China is building out a new maritime outpost in the small but strategic nation of Djibouti, due for completion next year. Its new seaport "logistics facility" will be just eight miles from an American military installation and 90 nm from the Strait of Bab el-Mandeb.
While Chinese officials have stressed that the new base is not a military facility, defense experts believe it will include munitions storage and may be guarded by Chinese troops, reports the Wall Street Journal. Djibouti's foreign minister Mahmoud Ali Youssouf tells the FT that China may base several thousand troops there and that China's 10-year lease includes the same provisions that other foreign militaries have for bases in the country.
Djibouti's commercial ports (and ports in many other nations) have hosted Chinese naval vessels for years, but the permanent facility near the new Doraleh Multi-Purpose Port would be China's first overseas naval base.
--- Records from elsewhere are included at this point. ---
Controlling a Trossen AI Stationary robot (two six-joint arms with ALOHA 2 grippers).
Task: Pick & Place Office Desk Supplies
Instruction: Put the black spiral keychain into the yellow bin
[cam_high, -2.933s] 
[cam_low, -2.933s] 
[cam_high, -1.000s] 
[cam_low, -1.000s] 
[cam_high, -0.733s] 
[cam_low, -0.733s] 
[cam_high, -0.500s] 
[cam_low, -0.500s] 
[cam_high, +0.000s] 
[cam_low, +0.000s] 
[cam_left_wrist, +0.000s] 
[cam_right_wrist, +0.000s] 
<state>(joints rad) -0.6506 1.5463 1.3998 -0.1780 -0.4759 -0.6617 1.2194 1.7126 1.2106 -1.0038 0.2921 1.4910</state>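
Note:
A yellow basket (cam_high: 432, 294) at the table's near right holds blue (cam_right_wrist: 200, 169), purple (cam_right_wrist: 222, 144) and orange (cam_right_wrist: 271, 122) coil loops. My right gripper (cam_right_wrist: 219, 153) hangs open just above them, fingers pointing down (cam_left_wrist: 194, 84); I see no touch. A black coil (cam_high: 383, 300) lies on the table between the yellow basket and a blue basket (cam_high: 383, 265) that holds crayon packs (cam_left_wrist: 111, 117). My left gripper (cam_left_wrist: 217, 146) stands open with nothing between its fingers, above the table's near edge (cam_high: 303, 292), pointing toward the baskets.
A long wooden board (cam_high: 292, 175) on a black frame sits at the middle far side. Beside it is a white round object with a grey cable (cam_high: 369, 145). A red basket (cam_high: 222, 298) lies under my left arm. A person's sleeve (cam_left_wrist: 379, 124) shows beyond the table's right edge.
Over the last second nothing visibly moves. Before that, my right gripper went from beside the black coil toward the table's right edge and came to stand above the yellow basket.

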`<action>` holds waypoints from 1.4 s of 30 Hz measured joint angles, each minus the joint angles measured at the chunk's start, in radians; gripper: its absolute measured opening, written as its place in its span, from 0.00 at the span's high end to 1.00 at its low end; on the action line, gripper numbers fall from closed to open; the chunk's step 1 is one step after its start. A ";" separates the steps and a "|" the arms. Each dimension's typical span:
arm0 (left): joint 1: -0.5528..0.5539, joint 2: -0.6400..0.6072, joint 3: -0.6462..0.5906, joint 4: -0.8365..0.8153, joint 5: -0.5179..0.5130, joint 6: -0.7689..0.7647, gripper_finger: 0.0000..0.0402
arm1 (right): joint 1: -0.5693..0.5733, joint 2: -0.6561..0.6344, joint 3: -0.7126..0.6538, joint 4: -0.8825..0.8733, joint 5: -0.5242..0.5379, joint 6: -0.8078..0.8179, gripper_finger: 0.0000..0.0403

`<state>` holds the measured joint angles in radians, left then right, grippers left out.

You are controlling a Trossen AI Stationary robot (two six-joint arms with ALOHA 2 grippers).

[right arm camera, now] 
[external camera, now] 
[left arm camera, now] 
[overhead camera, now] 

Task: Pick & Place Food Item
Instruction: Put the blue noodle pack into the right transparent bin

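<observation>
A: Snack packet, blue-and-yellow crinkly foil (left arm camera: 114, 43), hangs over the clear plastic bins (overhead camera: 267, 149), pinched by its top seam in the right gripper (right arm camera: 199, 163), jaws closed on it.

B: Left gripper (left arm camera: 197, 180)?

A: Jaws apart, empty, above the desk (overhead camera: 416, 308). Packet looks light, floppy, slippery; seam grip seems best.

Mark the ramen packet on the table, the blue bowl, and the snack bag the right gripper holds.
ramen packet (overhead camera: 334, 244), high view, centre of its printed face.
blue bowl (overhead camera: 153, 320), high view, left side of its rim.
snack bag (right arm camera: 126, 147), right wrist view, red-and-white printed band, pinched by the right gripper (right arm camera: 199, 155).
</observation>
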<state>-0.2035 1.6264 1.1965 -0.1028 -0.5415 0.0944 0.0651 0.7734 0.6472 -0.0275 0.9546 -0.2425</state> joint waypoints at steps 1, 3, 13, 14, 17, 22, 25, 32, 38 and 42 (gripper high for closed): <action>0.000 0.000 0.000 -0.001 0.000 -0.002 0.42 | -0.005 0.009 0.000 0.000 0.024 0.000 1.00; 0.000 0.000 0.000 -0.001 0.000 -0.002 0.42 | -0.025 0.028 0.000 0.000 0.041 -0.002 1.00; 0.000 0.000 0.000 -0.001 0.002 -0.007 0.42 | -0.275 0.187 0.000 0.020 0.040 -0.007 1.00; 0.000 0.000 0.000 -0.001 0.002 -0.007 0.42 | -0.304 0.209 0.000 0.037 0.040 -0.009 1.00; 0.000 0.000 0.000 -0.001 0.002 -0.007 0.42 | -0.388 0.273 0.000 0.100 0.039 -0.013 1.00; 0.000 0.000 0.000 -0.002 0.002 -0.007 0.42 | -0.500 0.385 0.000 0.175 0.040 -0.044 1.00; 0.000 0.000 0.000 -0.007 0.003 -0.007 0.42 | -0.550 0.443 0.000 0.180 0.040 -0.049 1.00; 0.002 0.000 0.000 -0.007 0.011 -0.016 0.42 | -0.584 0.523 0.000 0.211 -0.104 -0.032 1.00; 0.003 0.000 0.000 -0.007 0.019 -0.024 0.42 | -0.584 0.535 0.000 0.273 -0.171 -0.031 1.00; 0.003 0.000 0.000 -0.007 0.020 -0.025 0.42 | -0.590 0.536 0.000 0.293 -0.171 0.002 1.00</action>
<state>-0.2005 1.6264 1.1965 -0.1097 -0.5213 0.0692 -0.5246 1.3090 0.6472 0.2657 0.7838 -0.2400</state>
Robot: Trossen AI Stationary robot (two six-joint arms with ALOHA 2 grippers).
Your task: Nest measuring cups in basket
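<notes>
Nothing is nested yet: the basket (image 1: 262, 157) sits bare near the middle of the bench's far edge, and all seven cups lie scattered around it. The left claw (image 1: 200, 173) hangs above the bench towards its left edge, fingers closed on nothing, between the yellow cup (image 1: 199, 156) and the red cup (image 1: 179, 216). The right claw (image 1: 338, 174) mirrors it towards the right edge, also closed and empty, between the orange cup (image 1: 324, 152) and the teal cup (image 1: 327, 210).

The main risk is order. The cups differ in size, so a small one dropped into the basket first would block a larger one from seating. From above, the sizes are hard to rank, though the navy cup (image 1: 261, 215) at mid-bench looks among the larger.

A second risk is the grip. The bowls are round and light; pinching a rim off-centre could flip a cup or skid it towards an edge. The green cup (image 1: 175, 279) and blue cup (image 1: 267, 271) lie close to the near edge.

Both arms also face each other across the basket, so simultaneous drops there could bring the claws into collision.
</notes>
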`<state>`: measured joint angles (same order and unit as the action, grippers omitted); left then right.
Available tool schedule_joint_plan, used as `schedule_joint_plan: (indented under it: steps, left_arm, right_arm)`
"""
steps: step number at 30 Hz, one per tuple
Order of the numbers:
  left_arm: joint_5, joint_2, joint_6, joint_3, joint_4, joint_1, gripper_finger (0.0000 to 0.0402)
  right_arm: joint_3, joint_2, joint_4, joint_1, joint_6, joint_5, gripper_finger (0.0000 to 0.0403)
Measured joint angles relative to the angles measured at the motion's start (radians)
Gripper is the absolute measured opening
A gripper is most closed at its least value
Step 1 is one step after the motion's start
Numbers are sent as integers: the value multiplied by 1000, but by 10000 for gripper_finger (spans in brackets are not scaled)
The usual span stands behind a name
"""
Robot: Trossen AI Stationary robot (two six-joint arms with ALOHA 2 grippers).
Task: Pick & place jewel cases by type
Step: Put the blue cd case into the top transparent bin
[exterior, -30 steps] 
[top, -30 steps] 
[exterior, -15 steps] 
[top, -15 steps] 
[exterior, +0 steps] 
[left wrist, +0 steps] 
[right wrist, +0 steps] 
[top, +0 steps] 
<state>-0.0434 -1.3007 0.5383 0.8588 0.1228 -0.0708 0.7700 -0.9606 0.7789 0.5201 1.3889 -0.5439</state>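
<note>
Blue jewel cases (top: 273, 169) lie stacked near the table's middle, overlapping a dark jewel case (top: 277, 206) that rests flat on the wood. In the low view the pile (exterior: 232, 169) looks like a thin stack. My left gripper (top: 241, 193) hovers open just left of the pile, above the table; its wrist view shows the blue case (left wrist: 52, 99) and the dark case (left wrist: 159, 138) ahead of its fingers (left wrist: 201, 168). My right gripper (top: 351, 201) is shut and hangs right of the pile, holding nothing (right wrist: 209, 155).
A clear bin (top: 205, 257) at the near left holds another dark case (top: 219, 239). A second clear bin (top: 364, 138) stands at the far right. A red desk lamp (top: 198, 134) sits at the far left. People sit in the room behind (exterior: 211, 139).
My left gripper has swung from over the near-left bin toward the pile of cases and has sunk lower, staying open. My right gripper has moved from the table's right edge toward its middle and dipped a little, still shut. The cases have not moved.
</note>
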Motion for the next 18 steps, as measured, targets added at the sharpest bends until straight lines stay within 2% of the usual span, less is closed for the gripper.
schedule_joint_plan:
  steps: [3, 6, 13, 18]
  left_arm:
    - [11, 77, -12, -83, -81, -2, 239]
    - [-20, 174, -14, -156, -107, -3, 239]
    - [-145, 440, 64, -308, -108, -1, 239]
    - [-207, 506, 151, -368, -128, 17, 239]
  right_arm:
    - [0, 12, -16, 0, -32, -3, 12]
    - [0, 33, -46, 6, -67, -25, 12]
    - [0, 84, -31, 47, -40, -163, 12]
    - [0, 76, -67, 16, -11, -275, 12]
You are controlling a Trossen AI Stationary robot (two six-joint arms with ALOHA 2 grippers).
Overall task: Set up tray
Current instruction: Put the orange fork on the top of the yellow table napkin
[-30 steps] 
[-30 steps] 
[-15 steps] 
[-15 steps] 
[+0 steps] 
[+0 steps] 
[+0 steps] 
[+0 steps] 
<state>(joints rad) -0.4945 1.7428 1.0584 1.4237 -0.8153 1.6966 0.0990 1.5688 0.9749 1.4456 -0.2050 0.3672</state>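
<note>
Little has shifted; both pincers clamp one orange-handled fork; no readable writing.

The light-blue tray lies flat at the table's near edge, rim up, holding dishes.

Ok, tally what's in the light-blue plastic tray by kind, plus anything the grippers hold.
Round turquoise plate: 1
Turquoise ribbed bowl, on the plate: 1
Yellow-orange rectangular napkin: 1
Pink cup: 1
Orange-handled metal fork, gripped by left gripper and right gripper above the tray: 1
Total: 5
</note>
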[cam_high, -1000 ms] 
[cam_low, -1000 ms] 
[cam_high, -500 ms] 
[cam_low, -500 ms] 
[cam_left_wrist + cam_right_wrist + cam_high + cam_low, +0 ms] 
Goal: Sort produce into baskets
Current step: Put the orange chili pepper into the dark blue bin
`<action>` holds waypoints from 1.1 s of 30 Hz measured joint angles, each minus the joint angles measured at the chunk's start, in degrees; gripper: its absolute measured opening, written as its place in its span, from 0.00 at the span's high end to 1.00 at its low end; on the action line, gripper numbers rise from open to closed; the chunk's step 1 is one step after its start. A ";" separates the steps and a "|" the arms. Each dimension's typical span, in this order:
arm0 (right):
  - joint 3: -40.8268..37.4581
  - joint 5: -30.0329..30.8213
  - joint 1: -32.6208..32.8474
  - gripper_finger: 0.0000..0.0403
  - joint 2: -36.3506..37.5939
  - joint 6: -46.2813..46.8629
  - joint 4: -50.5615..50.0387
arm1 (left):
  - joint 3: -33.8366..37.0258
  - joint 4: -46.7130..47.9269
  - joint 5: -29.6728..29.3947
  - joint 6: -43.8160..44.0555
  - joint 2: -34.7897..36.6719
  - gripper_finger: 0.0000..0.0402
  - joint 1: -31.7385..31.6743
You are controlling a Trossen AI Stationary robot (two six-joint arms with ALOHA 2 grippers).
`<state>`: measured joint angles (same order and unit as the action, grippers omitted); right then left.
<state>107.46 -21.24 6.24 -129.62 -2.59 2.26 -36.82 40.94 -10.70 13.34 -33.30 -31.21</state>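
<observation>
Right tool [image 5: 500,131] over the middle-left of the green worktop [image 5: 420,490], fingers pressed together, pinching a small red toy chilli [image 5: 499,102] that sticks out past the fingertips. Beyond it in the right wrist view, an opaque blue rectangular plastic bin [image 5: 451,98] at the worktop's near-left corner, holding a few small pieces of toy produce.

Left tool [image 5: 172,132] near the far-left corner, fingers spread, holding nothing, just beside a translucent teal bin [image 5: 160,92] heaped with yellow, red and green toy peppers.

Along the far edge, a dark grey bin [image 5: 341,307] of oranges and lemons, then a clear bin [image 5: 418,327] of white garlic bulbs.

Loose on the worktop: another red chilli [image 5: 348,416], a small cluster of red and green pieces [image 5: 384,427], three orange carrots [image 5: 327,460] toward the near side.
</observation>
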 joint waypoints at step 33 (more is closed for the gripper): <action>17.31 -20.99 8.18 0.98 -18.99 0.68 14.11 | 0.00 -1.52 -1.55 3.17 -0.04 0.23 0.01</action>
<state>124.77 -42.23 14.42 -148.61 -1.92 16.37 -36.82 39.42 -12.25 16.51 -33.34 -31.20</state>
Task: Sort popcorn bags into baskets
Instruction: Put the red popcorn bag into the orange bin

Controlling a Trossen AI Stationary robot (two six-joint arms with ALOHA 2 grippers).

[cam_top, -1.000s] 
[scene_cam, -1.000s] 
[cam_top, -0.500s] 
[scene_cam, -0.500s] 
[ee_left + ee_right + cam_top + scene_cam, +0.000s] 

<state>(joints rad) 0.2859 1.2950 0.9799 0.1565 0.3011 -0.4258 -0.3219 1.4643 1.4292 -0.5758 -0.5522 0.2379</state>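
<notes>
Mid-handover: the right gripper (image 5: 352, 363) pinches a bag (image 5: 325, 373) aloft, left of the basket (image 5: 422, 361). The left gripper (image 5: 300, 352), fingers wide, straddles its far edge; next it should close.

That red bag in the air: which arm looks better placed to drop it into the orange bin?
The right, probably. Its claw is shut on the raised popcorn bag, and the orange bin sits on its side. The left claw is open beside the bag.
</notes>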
In addition, China is funding the construction of the rest of the new $600 million Doraleh breakbulk and container terminal, a water pipeline and a new rail line to Ethiopia; the hundreds of millions in infrastructure investment amount to a significant fraction of Djibouti's GDP.
Djibouti's location near Bab el-Mandeb has made it strategically important for hundreds of years; in the past decade, it has also become an important base for fighting piracy off the coast of Somalia and for American forces conducting anti-terrorism operations in the Middle East. U.S. special forces, helicopters and fighter aircraft are based out of Camp Lemmonier at the nation's sole commercial airport, and the American military has a separate base for drone operations outside the capital. France and Japan also maintain a presence, and the FT reports that Russia may also be considering a base nearby.
In addition to the Djibouti facility, China has explicitly discussed a naval presence at the developing port of Gwadar in Pakistan.